今日はなんのお菓子ですか。コガネは尋ねる。カルネアデスは紙を引っ張ってくる。これだぴょん。
紙に所狭しと書かれているもの、
「(´・ω`・)」。

つまり、クッキーですね。コガネはワクワクしてカルネアデスを見上げる。そうだぴょん。アタリだぴょん。一体どんな方法で彼女の文字を「クッキー」と判断したのかは分からないが、それでもコガネは嬉しそうだった。

でも、ちょっと砂糖入れすぎかな?まぁいいか。オーブンを見つめるカルネアデス。コガネはキッチンに散らかった器具を片付け始める。こんなに作って、どうするんですか?監獄の子達にあげるんだぴょん。そうですか。お前は獄卒だぞ。ぴょん。聞こえなかった振りをした。

幸せとは、誰かの悲しみを材料にして成り立っているんだよ。彼女は焼きあがった美味しそうなクッキーを、ケーキクーラーに乗せながら言った。私たちの幸せを完成させるために、いったい幾つの悲しみが必要だろうね。コガネは、難しいことはよく分かりません、と言った。カルネアデスはそれを見て優しく笑うと、お前はそれでいいぴょん。そう言って笑う。

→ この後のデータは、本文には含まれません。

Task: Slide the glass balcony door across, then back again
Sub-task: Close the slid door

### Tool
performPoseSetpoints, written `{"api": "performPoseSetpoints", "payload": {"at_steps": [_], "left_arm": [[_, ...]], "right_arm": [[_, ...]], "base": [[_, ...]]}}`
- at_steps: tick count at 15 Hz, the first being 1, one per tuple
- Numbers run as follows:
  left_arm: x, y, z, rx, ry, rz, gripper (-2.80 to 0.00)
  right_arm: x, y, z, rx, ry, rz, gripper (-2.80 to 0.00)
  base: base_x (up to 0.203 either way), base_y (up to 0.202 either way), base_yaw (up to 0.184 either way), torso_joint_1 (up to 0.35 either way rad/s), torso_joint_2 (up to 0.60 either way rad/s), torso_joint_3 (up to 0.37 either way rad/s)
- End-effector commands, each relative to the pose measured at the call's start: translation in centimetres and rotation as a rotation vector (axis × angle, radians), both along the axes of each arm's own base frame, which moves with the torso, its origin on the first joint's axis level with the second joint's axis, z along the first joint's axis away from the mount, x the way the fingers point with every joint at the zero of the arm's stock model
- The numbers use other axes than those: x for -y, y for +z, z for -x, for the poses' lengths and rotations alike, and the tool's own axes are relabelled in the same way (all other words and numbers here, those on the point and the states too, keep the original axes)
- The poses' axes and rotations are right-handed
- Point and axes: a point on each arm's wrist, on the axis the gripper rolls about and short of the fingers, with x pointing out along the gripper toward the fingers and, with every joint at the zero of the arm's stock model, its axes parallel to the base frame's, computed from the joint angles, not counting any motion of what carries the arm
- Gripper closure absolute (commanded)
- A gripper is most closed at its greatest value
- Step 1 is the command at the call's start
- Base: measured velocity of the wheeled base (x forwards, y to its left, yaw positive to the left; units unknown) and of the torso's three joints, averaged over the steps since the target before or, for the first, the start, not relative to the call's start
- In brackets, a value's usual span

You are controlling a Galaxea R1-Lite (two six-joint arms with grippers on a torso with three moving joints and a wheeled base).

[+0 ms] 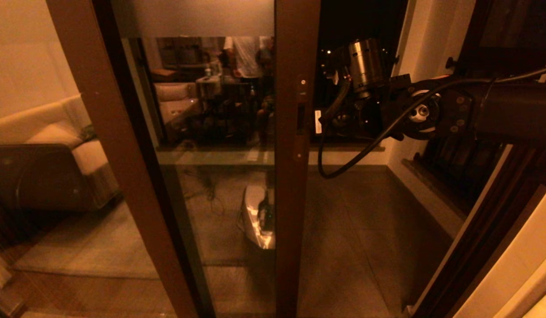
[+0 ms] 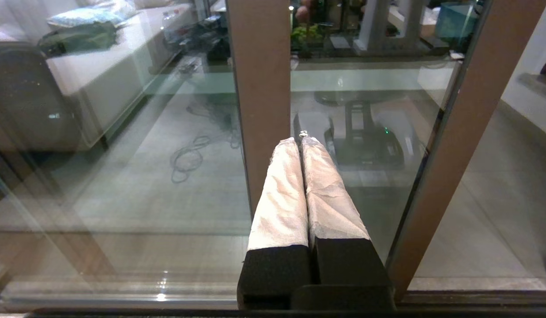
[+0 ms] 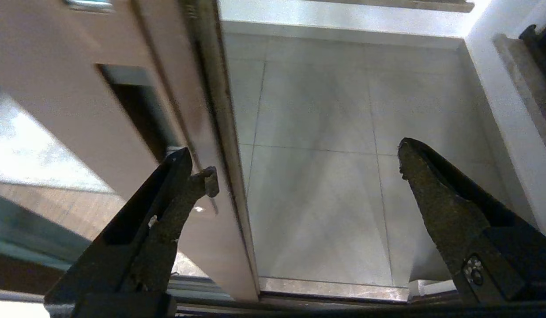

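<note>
The glass balcony door (image 1: 297, 198) stands partly slid over, its brown upright in the middle of the head view. Its slim handle plate (image 1: 301, 117) has screws, and a frosted band (image 1: 193, 17) runs along the top. My right arm (image 1: 498, 110) reaches in from the right at handle height. The right gripper (image 3: 295, 170) is open and straddles the door's free edge (image 3: 228, 176). One finger (image 3: 180, 185) rests against the upright just below the recessed handle (image 3: 131, 101); the other finger (image 3: 427, 185) hangs over the balcony floor. My left gripper (image 2: 301, 141), wrapped in white cloth, is shut on nothing, low down facing the glass.
A second brown upright (image 1: 118, 145) without a handle stands left of the door. A sofa (image 1: 47, 145) sits at the far left. Right of the door lie the tiled balcony floor (image 1: 356, 229), a white side wall (image 1: 431, 194) and a barred window (image 1: 462, 159). The floor track (image 3: 334, 289) runs below.
</note>
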Motion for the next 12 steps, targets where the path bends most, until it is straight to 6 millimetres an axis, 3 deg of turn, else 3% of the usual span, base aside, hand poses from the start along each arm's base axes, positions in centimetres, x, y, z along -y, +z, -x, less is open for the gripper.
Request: {"api": "performPoseSetpoints", "payload": {"at_steps": [1, 12], "left_arm": [[0.00, -0.55, -0.16, -0.019, 0.000, -0.001, 0.00], [0.00, -0.58, -0.17, -0.021, 0.000, 0.000, 0.00]], "right_arm": [[0.17, -0.28, -0.45, 0.003, -0.011, 0.002, -2.80], [-0.26, 0.37, 0.11, 0.030, 0.019, -0.001, -2.80]], "base": [[0.000, 0.000, 0.000, 0.000, 0.00, 0.000], [0.000, 0.000, 0.000, 0.000, 0.00, 0.000]]}}
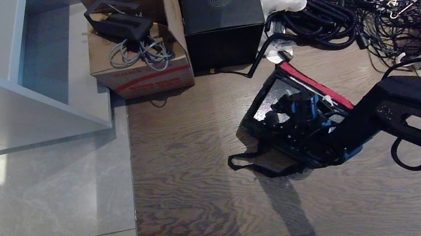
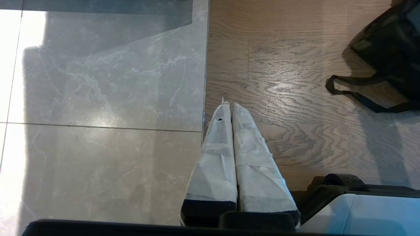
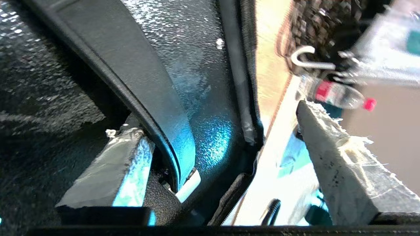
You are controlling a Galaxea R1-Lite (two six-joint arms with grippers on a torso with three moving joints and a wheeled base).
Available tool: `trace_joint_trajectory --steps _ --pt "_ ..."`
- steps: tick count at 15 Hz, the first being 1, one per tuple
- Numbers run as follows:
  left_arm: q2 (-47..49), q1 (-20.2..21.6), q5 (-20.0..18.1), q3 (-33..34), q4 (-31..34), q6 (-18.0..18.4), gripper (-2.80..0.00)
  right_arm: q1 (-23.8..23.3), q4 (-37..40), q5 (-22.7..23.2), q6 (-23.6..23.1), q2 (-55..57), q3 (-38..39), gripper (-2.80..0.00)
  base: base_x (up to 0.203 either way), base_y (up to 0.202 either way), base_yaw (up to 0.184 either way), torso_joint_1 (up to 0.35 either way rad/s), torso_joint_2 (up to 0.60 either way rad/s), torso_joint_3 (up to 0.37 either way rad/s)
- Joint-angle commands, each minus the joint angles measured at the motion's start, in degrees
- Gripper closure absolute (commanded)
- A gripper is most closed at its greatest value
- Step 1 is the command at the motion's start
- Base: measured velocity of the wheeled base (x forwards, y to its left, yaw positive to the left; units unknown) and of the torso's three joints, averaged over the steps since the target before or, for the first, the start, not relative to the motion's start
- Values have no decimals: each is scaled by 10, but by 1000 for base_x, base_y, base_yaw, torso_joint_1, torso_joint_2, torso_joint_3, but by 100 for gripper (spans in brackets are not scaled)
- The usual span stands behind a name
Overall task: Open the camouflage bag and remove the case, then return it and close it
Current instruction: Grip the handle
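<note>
We see our right end effector (image 3: 210, 157) spread wide and released over the case (image 3: 183, 49), whose strap handle (image 3: 144, 82) lies between its fingers, inside the open camouflage bag (image 1: 262, 96) on the floor, presumably just returned.

Bag (image 1: 262, 96) on floor (image 1: 183, 161), case (image 3: 183, 49) inside. Far side: cardboard box (image 1: 142, 69) left, bigger box (image 1: 223, 26) beside it, cables (image 1: 347, 14) right.
</note>
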State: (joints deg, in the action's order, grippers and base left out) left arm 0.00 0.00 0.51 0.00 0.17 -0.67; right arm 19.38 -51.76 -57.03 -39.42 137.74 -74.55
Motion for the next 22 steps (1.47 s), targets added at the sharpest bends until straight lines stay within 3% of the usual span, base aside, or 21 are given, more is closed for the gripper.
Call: trace_joint_trajectory --steps 1,3,4,16,17,22 --pt "-1 0 0 0 0 0 0 -8 -2 -5 -2 13 -11 -280 0 0 0 0 0 0" --pt "-1 0 0 0 0 0 0 -8 -1 -4 -1 27 -16 -280 0 0 0 0 0 0" --pt "0 0 0 0 0 0 0 -8 0 -3 -1 39 -13 0 0 0 0 0 0 0" --pt "0 0 0 0 0 0 0 36 -5 -5 29 124 -39 0 0 0 0 0 0 0" --pt "-1 0 0 0 0 0 0 36 0 -5 26 118 -33 -280 0 0 0 0 0 0" --pt "-1 0 0 0 0 0 0 55 3 -5 30 103 9 -280 0 0 0 0 0 0"
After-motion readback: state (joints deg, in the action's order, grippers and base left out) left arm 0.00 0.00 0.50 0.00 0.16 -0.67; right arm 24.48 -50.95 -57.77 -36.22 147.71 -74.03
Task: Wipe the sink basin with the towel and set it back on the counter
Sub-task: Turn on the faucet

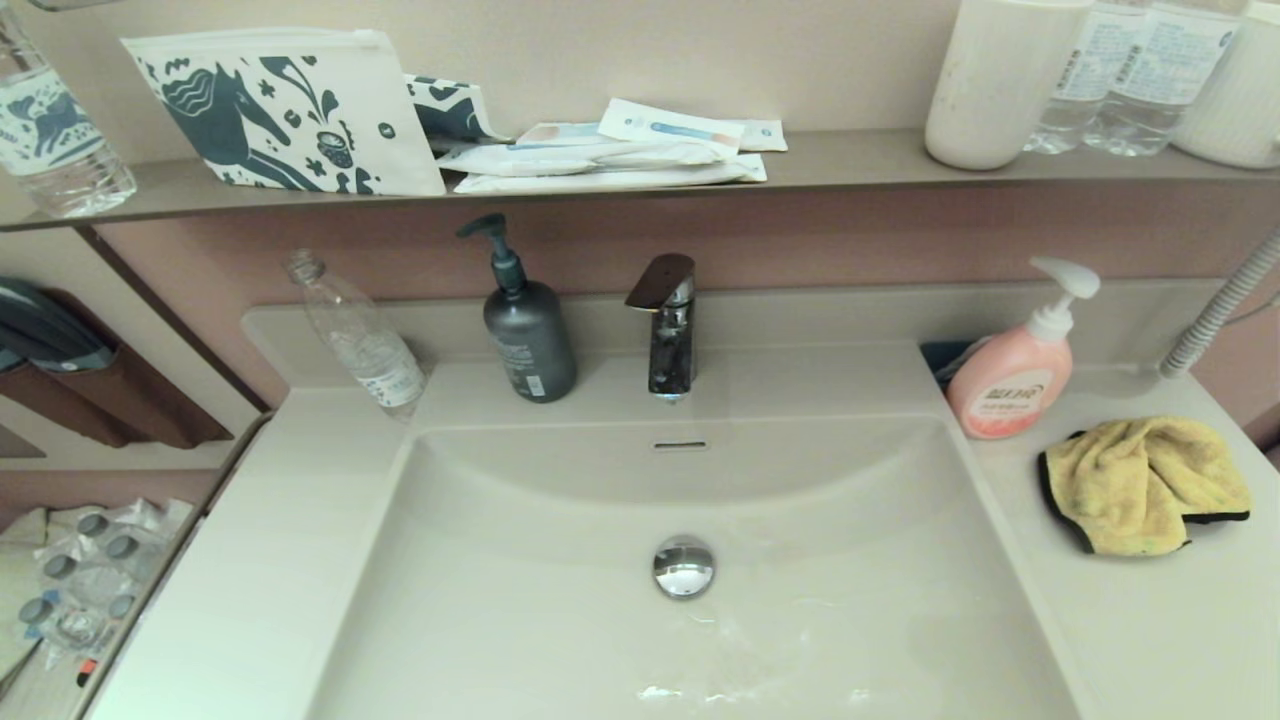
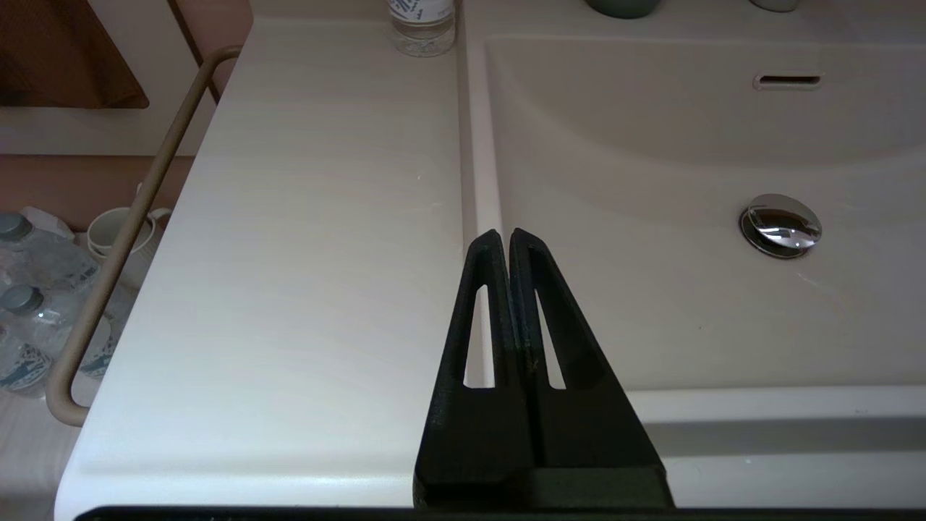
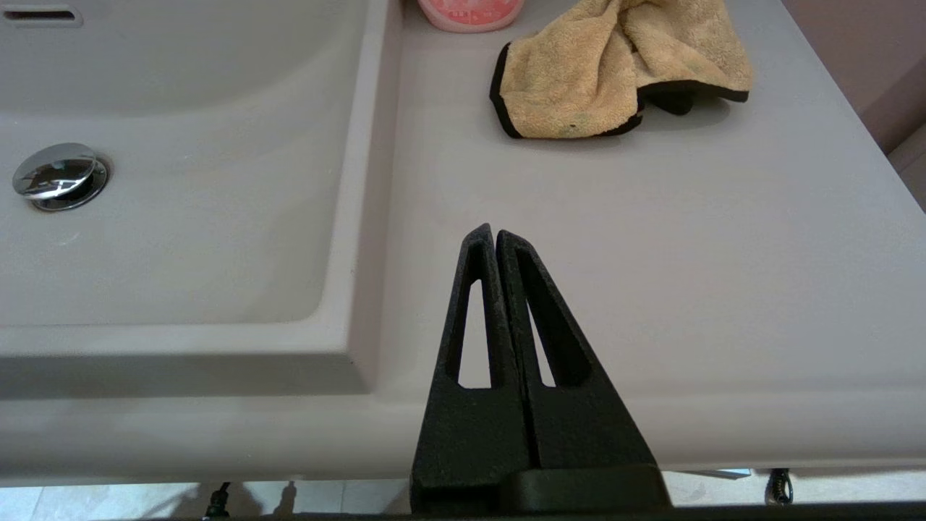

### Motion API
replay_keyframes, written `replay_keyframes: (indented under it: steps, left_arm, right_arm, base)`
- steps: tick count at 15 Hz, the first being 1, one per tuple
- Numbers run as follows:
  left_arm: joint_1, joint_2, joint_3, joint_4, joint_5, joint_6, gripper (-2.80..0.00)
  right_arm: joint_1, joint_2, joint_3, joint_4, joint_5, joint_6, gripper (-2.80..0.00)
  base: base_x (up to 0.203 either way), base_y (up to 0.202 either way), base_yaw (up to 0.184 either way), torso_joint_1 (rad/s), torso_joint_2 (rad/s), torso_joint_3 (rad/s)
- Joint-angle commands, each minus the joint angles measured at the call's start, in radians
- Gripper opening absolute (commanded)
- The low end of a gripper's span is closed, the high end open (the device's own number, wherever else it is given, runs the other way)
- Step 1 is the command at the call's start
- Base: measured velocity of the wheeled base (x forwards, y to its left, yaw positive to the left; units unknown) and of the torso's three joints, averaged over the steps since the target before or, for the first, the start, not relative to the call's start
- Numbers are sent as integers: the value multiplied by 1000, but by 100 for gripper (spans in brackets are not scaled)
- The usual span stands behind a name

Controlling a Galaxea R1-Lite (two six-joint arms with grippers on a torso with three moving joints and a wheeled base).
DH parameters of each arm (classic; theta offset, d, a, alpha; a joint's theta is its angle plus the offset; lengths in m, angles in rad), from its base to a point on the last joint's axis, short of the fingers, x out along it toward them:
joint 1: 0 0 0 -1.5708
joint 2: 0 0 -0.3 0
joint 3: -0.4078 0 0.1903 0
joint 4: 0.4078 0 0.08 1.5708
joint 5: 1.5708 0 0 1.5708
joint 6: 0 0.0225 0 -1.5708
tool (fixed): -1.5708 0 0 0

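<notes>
The mustard-yellow towel (image 1: 1145,485) with black trim lies crumpled on the cream-white counter (image 1: 1130,620) to the right of the sink basin (image 1: 560,560), just in front of a pink soap bottle. The right wrist view shows the towel (image 3: 618,65) well beyond my right gripper (image 3: 494,233), which is shut and empty over the counter's front edge. My left gripper (image 2: 504,236) is shut and empty too, held over the front left rim of the basin (image 2: 687,304). The chrome drain plug (image 1: 684,567) sits in the basin's middle. Neither gripper appears in the head view.
A tap (image 1: 668,325), a grey pump bottle (image 1: 525,325) and a clear plastic bottle (image 1: 358,335) stand along the back of the counter. The pink soap pump bottle (image 1: 1015,370) stands at the right. A brown-grey shelf (image 1: 850,165) above holds packets and bottles.
</notes>
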Motion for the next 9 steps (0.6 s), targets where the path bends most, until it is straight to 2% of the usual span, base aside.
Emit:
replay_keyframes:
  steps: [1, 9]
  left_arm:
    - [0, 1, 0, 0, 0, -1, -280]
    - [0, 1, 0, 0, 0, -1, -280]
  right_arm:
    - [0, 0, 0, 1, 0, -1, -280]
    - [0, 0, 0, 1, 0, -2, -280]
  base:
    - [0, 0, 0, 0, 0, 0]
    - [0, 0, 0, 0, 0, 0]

みんな幸せな世界なんて、無理だ。できっこない。コガネは監獄の中の頃から、ずっとそう思っていた。監獄時代、コガネが被験体から助手に格上げされるとき、コガネがカルネアデスの手により牢獄を出た後、泣いた者がいた。自分が幸せになると、誰かが悲しむ。一生幸せになれない人もいる。ああ、あの人もそうか。ひとりぼっち、大きな城で、バカみたいに生物を治療し続ける女王がいたな。

監獄は静かだった。みんな光を抜かれたはずなのに、どこかみんな幸せな顔をしている。光の代わりに、幸せを身体に注入しているからか。なら、その幸せはどこから持ってきたんですか。コガネは尋ねる。カルネアデスは答えなかった。黙々と、二人はクッキーを配り続ける。

この世界の正体が分かったとき、幸せとは何たるかが分かるんだぴょん。カルネアデスは残ったクッキーを齧りながらいう。私たちは、幸せを研究し続ける偽善者だと思ってくれて構わない。あの女王とは違う。

ああ、この世界も、このクッキーと同じぐらい、甘かったらいいのに。一口齧って、甘すぎると手を止める。あぁでも、こんな直ぐに飽きる世界はいらないかな。